__Task item__: Please return the whole listing word for word.

__Material provided__:

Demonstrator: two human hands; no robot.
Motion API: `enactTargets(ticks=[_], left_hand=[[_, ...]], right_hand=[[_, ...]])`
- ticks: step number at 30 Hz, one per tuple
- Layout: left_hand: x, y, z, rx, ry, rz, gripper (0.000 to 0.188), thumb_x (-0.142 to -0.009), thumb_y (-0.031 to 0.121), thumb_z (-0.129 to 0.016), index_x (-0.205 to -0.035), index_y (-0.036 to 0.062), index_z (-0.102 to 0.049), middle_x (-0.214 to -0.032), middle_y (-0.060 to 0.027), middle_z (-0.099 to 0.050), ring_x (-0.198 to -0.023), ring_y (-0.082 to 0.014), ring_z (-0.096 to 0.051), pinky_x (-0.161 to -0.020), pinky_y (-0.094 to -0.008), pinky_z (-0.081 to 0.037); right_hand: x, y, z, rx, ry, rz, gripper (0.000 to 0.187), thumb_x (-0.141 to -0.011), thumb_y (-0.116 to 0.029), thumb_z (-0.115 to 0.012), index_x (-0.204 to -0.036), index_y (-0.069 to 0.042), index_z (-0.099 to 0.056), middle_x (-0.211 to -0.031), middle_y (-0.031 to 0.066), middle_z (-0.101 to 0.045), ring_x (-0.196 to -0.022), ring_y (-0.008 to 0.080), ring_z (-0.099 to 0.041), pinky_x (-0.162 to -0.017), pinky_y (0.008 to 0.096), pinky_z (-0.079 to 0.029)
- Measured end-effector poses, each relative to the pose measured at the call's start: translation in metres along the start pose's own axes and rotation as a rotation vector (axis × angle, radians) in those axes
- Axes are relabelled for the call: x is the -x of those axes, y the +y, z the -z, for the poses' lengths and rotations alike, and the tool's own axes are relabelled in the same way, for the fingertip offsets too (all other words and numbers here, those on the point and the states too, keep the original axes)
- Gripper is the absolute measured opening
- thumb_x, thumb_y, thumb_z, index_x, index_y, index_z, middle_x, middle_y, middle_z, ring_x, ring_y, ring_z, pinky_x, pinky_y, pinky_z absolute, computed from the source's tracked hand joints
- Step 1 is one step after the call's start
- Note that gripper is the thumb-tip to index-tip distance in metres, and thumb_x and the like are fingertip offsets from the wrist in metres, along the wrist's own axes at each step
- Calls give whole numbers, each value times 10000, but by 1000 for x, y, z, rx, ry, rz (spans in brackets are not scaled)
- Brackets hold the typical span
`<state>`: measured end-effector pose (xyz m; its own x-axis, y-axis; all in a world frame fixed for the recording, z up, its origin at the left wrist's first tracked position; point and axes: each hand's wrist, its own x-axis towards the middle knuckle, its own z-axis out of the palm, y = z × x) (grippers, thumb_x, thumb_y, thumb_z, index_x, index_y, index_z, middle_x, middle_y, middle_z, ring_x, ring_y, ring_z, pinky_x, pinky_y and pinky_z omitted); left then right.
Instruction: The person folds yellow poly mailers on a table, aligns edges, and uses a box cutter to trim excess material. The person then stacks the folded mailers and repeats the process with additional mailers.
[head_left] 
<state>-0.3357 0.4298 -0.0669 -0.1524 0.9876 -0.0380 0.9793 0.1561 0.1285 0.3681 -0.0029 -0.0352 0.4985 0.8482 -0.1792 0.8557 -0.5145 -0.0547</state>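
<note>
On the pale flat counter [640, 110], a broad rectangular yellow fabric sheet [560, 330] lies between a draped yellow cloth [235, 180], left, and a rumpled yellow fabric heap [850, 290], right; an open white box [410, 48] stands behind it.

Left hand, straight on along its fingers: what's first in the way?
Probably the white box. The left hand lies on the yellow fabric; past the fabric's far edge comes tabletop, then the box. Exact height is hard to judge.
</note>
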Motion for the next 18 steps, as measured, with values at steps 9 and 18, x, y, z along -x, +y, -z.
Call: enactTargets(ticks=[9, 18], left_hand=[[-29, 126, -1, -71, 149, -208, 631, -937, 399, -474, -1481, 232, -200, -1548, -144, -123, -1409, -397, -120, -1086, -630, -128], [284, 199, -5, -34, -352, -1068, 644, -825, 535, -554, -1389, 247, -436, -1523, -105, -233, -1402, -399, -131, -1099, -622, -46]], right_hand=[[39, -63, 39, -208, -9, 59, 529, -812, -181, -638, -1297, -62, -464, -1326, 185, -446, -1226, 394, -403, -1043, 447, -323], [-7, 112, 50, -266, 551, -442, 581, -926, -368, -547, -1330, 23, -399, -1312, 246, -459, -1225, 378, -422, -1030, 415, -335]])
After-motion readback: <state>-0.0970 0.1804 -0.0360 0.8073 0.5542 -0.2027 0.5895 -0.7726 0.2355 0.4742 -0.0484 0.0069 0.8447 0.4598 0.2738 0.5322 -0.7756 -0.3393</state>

__Solution__:
Demonstrator: two human hands; no robot.
Motion API: `enactTargets(ticks=[_], left_hand=[[_, ...]], right_hand=[[_, ...]])`
- ticks: step number at 30 Hz, one per tuple
- Layout: left_hand: x, y, z, rx, ry, rz, gripper (0.000 to 0.188), thumb_x (-0.142 to -0.009), thumb_y (-0.031 to 0.121), thumb_z (-0.129 to 0.016), index_x (-0.205 to -0.035), index_y (-0.036 to 0.062), index_z (-0.102 to 0.049), middle_x (-0.214 to -0.032), middle_y (-0.060 to 0.027), middle_z (-0.099 to 0.050), ring_x (-0.198 to -0.023), ring_y (-0.082 to 0.014), ring_z (-0.096 to 0.051), pinky_x (-0.161 to -0.020), pinky_y (-0.094 to -0.008), pinky_z (-0.081 to 0.037); right_hand: x, y, z, rx, ry, rz, gripper (0.000 to 0.187), thumb_x (-0.141 to -0.011), thumb_y (-0.116 to 0.029), thumb_z (-0.115 to 0.012), index_x (-0.204 to -0.036), index_y (-0.069 to 0.042), index_z (-0.099 to 0.056), middle_x (-0.211 to -0.031), middle_y (-0.031 to 0.066), middle_z (-0.101 to 0.045), ring_x (-0.196 to -0.022), ring_y (-0.008 to 0.080), ring_z (-0.099 to 0.041), pinky_x (-0.162 to -0.017), pinky_y (0.008 to 0.096), pinky_z (-0.079 to 0.029)
- Measured end-effector poses, each relative to the pose measured at the call's start: translation in metres along the start pose's own axes and rotation as a rotation vector (axis × angle, radians) in those axes
- Axes are relabelled for the call: x is the -x of those axes, y the +y, z the -z, for the poses' lengths and rotations alike, and the tool's own axes are relabelled in the same way, for the fingertip offsets too (all other words and numbers here, those on the point and the states too, keep the original axes)
- Gripper is the absolute measured opening
- thumb_x, thumb_y, thumb_z, index_x, index_y, index_z, middle_x, middle_y, middle_z, ring_x, ring_y, ring_z, pinky_x, pinky_y, pinky_z absolute, computed from the source's tracked hand joints
- Step 1 is one step after the call's start
- Note that gripper is the thumb-tip to index-tip distance in metres, and thumb_x and the like are fingertip offsets from the wrist in metres, along the wrist's own axes at each step
- Calls give whole numbers, each value times 10000, but by 1000 for x, y, z, rx, ry, rz (spans in brackets are not scaled)
- Brackets hold the typical span
`<state>`: measured end-effector pose (xyz m; its own x-axis, y-axis; all in a world frame fixed for the recording, z up, its origin at the left wrist's first tracked position; point and axes: each hand's wrist, its own x-axis towards the middle knuckle, its own z-axis out of the palm, y = z × x) (grippers, thumb_x, thumb_y, thumb_z, index_x, index_y, index_z, middle_x, middle_y, middle_z, ring_x, ring_y, ring_z, pinky_x, pinky_y and pinky_z omitted); left then right.
Instruction: The person folds yellow poly mailers on a table, aligns edges, and uses a box cutter to trim excess material. The person then stacks the folded mailers and repeats the process with additional mailers.
[head_left] 
<state>-0.3357 0.4298 -0.0669 -0.1524 0.9876 -0.0380 0.9793 0.1561 0.1285 0.3681 -0.0029 -0.0352 0.4985 0.8482 -0.1792 0.8557 -0.5145 -0.0547</state>
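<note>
On the pale flat counter [640, 110], a broad rectangular yellow fabric sheet [560, 330] lies between a draped yellow cloth [235, 180], left, and a rumpled yellow fabric heap [850, 290], right; an open white box [410, 48] stands behind it.

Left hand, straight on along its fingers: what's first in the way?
Probably the white box. The left hand lies on the yellow fabric; past the fabric's far edge comes tabletop, then the box. Exact height is hard to judge.
</note>
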Motion for the next 18 steps, as measured, with values at steps 9 and 18, x, y, z along -x, +y, -z.
Call: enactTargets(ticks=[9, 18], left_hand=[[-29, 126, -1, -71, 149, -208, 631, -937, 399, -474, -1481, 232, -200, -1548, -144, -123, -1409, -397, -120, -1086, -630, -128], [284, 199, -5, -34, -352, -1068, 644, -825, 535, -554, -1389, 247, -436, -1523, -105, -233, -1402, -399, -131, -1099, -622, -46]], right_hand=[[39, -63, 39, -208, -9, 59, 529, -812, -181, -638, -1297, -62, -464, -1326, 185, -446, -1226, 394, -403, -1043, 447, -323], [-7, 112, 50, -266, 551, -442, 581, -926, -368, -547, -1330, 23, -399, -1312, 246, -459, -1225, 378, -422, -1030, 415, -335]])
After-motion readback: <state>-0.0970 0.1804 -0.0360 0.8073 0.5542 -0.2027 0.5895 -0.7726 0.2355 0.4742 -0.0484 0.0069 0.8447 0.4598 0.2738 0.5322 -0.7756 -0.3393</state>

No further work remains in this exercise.